▶ _What the exercise asks_: An exact transcription of the listing, without its images, is what the answer must contain.
---------------
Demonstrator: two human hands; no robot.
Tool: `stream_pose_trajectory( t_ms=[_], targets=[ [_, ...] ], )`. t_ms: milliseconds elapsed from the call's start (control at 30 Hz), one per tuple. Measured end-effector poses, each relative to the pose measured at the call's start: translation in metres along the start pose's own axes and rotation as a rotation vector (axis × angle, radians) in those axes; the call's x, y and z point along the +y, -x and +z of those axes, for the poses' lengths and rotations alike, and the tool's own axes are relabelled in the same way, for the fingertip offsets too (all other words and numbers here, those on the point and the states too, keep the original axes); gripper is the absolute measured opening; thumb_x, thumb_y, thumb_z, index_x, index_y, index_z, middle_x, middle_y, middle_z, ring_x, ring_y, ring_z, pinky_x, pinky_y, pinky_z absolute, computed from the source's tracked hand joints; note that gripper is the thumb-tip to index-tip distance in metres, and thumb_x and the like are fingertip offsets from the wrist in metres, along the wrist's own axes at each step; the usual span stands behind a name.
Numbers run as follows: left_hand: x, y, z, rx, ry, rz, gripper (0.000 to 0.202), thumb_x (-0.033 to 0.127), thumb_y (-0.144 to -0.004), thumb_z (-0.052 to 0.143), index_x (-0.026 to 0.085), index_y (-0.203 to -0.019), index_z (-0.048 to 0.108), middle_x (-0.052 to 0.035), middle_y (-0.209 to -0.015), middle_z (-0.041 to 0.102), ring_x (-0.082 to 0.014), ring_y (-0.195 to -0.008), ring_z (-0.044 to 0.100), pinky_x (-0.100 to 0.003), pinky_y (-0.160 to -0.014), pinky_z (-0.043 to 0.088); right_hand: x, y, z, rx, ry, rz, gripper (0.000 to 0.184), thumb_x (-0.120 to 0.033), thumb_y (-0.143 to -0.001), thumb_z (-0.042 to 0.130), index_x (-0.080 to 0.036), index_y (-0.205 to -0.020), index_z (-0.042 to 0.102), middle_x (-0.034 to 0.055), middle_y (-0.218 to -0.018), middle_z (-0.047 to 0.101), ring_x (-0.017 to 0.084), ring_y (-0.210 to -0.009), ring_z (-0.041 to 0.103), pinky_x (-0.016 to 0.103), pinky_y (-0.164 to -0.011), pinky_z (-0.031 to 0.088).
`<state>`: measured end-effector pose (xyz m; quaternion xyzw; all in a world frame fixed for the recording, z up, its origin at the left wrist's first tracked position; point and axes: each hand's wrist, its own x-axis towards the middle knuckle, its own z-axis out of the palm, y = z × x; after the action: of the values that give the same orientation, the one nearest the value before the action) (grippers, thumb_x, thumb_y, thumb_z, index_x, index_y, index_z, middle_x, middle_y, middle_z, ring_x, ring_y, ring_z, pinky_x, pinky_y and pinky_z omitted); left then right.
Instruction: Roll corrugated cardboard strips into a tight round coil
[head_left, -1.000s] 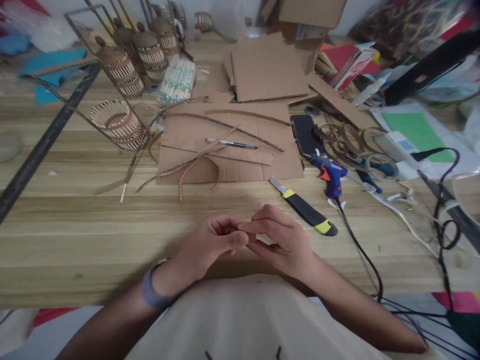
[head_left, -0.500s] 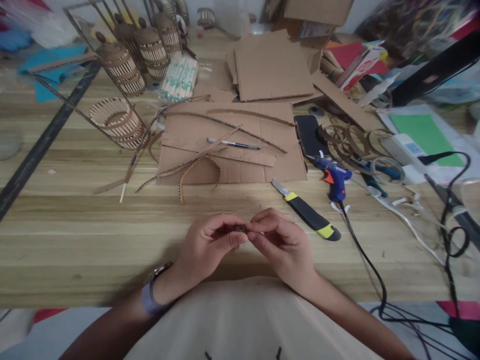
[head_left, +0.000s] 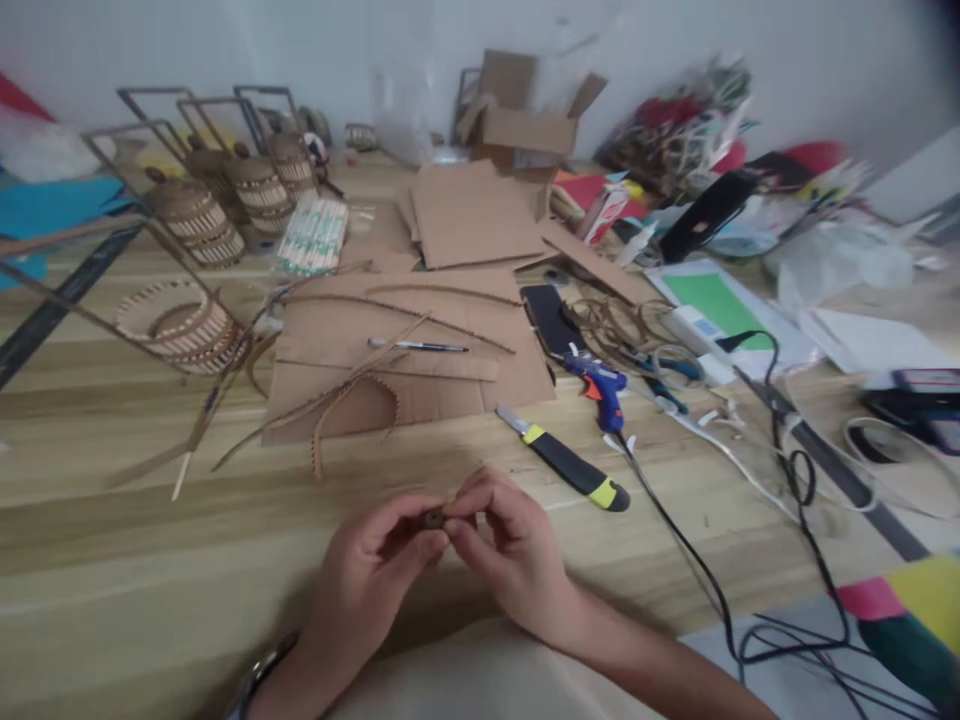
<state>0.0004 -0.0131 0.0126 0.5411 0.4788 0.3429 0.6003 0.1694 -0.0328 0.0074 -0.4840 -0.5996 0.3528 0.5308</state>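
My left hand (head_left: 373, 570) and my right hand (head_left: 504, 548) meet just above the near edge of the wooden table (head_left: 112, 560). Both pinch one small dark round piece (head_left: 433, 518) between their fingertips; I cannot make out what it is. A black and yellow utility knife (head_left: 564, 459) lies a short way to the right of my right hand. Flat cardboard sheets (head_left: 480, 385) with thin notched cardboard strips (head_left: 352, 385) and a pen (head_left: 417, 346) lie beyond my hands.
A blue glue gun (head_left: 602, 386) with a black cord (head_left: 690, 560) lies right of the knife, next to a black phone (head_left: 547, 318). Woven cardboard baskets (head_left: 196, 222) and wire frames stand at the back left. An open cardboard box (head_left: 517, 125) and craft clutter fill the back right.
The camera has tilted up and swung right, so the back wall shows and my hands sit lower in view. The small dark piece, hidden a second ago, stays pinched between both hands.
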Motion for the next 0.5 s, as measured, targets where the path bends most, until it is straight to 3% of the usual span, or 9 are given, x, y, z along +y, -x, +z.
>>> stream_pose_trajectory(
  t_ms=[167, 267, 333, 367, 433, 500],
  targets=[
    [-0.010, -0.002, -0.011, 0.021, -0.193, 0.136, 0.018, 0.036, -0.093, 0.065, 0.023, -0.098, 0.075, -0.0007, -0.078, 0.076, -0.0151, -0.067, 0.071, -0.019, -0.061, 0.058, 0.008, -0.014, -0.010, -0.188, 0.013, 0.225, 0.019, -0.033, -0.093, 0.063, -0.020, -0.080, 0.066, -0.0007, -0.071, 0.065, 0.012, -0.067, 0.058, 0.024, -0.062, 0.045],
    [-0.001, -0.002, -0.011, -0.040, -0.368, 0.459, 0.011, 0.030, -0.096, 0.064, 0.026, -0.102, 0.071, -0.0025, -0.101, 0.077, -0.0169, -0.091, 0.073, -0.022, -0.082, 0.059, 0.011, -0.026, -0.012, -0.228, 0.171, 0.318, 0.025, -0.029, -0.096, 0.056, -0.019, -0.074, 0.062, -0.0023, -0.066, 0.059, 0.012, -0.063, 0.052, 0.024, -0.057, 0.039],
    [0.009, -0.002, -0.005, -0.214, -0.507, 0.723, 0.011, 0.025, -0.094, 0.067, 0.027, -0.105, 0.069, -0.0035, -0.115, 0.074, -0.0188, -0.109, 0.068, -0.027, -0.098, 0.054, 0.014, -0.032, -0.011, -0.294, 0.313, 0.261, 0.023, -0.021, -0.093, 0.057, -0.019, -0.071, 0.059, -0.0019, -0.069, 0.060, 0.013, -0.066, 0.054, 0.025, -0.059, 0.039],
    [0.014, -0.003, -0.001, -0.286, -0.578, 0.776, 0.011, 0.021, -0.095, 0.066, 0.026, -0.104, 0.068, -0.0041, -0.119, 0.073, -0.0190, -0.113, 0.065, -0.029, -0.104, 0.051, 0.015, -0.034, -0.009, -0.342, 0.370, 0.213, 0.021, -0.018, -0.092, 0.058, -0.020, -0.071, 0.059, -0.0016, -0.071, 0.062, 0.014, -0.068, 0.055, 0.027, -0.061, 0.040],
    [0.021, -0.003, 0.009, -0.318, -0.676, 0.828, 0.010, 0.017, -0.096, 0.063, 0.024, -0.102, 0.066, -0.0048, -0.117, 0.070, -0.0185, -0.110, 0.064, -0.029, -0.102, 0.051, 0.019, -0.037, -0.006, -0.425, 0.440, 0.144, 0.021, -0.015, -0.090, 0.060, -0.021, -0.070, 0.057, -0.0017, -0.072, 0.062, 0.015, -0.068, 0.056, 0.028, -0.060, 0.040],
    [0.024, -0.003, 0.016, -0.270, -0.707, 0.848, 0.008, 0.016, -0.096, 0.062, 0.023, -0.099, 0.064, -0.0053, -0.113, 0.068, -0.0186, -0.104, 0.064, -0.028, -0.096, 0.053, 0.023, -0.041, -0.001, -0.450, 0.479, 0.133, 0.023, -0.013, -0.089, 0.060, -0.022, -0.068, 0.055, -0.0024, -0.070, 0.061, 0.015, -0.065, 0.055, 0.029, -0.057, 0.038]
  ],
)
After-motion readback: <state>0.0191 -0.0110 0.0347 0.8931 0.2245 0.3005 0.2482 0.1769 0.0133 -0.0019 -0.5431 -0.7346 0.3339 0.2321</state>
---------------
▶ _Result of the exercise_:
Demonstrator: two human hands; no robot.
Tool: `stream_pose_trajectory( t_ms=[_], targets=[ [_, ...] ], )`. t_ms: milliseconds elapsed from the call's start (control at 30 Hz), one per tuple. Measured end-effector poses, each relative to the pose measured at the call's start: translation in metres along the start pose's own axes and rotation as a rotation vector (axis × angle, radians) in those axes; the call's x, y and z point along the +y, -x and +z of those axes, for the poses' lengths and rotations alike, and the tool's own axes are relabelled in the same way, for the fingertip offsets too (all other words and numbers here, those on the point and the states too, keep the original axes); gripper is the absolute measured opening; thumb_x, thumb_y, thumb_z, index_x, index_y, index_z, middle_x, middle_y, middle_z, ring_x, ring_y, ring_z, pinky_x, pinky_y, pinky_z absolute, computed from the source's tracked hand joints; note that gripper is the thumb-tip to index-tip distance in metres, and thumb_x and the like are fingertip offsets from the wrist in metres, along the wrist's own axes at each step; the usual span stands behind a name.
Numbers run as follows: left_hand: x, y, z, rx, ry, rz, gripper (0.000 to 0.202), thumb_x (-0.033 to 0.127), thumb_y (-0.144 to -0.004), thumb_z (-0.052 to 0.143), index_x (-0.026 to 0.085), index_y (-0.203 to -0.019), index_z (-0.048 to 0.108), middle_x (-0.052 to 0.035), middle_y (-0.209 to -0.015), middle_z (-0.041 to 0.102), ring_x (-0.082 to 0.014), ring_y (-0.195 to -0.008), ring_z (-0.044 to 0.100), pinky_x (-0.100 to 0.003), pinky_y (-0.160 to -0.014), pinky_z (-0.043 to 0.088); right_hand: x, y, z, rx, ry, rz, gripper (0.000 to 0.184), thumb_x (-0.120 to 0.033), thumb_y (-0.143 to -0.001), thumb_z (-0.042 to 0.130), index_x (-0.080 to 0.036), index_y (-0.205 to -0.020), index_z (-0.042 to 0.102), middle_x (-0.034 to 0.055), middle_y (-0.218 to -0.018), middle_z (-0.047 to 0.101), ring_x (-0.017 to 0.084), ring_y (-0.210 to -0.009), ring_z (-0.041 to 0.103), pinky_x (-0.016 to 0.103), pinky_y (-0.164 to -0.011), pinky_z (-0.031 to 0.088).
`<state>`: measured end-effector pose (xyz m; quaternion xyzw; all in a world frame fixed for the recording, z up, its origin at the left wrist's first tracked position; point and axes: each hand's wrist, its own x-axis towards the middle knuckle, its own z-axis out of the palm, y = z × x; after the action: of the values that give the same orientation, the one nearest the value before the action) (grippers, thumb_x, thumb_y, thumb_z, index_x, index_y, index_z, middle_x, middle_y, middle_z, ring_x, ring_y, ring_z, pinky_x, pinky_y and pinky_z omitted); left then right.
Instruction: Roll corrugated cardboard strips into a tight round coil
[head_left, -1.000s] 
[head_left, -0.500s] 
[head_left, +0.000s] 
<state>0.0004 -0.0131 0.0126 0.5411 0.4788 0.3429 0.6003 0.1694 -0.0328 0.0074 -0.4840 -0.5996 0.3528 0.5308</state>
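My left hand (head_left: 373, 570) and my right hand (head_left: 504, 548) meet just above the near edge of the wooden table (head_left: 112, 560). Both pinch one small dark round piece (head_left: 433, 518) between their fingertips; I cannot make out what it is. A black and yellow utility knife (head_left: 564, 459) lies a short way to the right of my right hand. Flat cardboard sheets (head_left: 480, 385) with thin notched cardboard strips (head_left: 352, 385) and a pen (head_left: 417, 346) lie beyond my hands.
A blue glue gun (head_left: 602, 386) with a black cord (head_left: 690, 560) lies right of the knife, next to a black phone (head_left: 547, 318). Woven cardboard baskets (head_left: 196, 222) and wire frames stand at the back left. An open cardboard box (head_left: 517, 125) and craft clutter fill the back right.
The camera has tilted up and swung right, so the back wall shows and my hands sit lower in view. The small dark piece, hidden a second ago, stays pinched between both hands.
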Motion for the next 0.5 s, as measured, targets where the path bends most, until it is straight to 3% of the usual span, or 9 are given, x, y, z along +y, -x, +z.
>>> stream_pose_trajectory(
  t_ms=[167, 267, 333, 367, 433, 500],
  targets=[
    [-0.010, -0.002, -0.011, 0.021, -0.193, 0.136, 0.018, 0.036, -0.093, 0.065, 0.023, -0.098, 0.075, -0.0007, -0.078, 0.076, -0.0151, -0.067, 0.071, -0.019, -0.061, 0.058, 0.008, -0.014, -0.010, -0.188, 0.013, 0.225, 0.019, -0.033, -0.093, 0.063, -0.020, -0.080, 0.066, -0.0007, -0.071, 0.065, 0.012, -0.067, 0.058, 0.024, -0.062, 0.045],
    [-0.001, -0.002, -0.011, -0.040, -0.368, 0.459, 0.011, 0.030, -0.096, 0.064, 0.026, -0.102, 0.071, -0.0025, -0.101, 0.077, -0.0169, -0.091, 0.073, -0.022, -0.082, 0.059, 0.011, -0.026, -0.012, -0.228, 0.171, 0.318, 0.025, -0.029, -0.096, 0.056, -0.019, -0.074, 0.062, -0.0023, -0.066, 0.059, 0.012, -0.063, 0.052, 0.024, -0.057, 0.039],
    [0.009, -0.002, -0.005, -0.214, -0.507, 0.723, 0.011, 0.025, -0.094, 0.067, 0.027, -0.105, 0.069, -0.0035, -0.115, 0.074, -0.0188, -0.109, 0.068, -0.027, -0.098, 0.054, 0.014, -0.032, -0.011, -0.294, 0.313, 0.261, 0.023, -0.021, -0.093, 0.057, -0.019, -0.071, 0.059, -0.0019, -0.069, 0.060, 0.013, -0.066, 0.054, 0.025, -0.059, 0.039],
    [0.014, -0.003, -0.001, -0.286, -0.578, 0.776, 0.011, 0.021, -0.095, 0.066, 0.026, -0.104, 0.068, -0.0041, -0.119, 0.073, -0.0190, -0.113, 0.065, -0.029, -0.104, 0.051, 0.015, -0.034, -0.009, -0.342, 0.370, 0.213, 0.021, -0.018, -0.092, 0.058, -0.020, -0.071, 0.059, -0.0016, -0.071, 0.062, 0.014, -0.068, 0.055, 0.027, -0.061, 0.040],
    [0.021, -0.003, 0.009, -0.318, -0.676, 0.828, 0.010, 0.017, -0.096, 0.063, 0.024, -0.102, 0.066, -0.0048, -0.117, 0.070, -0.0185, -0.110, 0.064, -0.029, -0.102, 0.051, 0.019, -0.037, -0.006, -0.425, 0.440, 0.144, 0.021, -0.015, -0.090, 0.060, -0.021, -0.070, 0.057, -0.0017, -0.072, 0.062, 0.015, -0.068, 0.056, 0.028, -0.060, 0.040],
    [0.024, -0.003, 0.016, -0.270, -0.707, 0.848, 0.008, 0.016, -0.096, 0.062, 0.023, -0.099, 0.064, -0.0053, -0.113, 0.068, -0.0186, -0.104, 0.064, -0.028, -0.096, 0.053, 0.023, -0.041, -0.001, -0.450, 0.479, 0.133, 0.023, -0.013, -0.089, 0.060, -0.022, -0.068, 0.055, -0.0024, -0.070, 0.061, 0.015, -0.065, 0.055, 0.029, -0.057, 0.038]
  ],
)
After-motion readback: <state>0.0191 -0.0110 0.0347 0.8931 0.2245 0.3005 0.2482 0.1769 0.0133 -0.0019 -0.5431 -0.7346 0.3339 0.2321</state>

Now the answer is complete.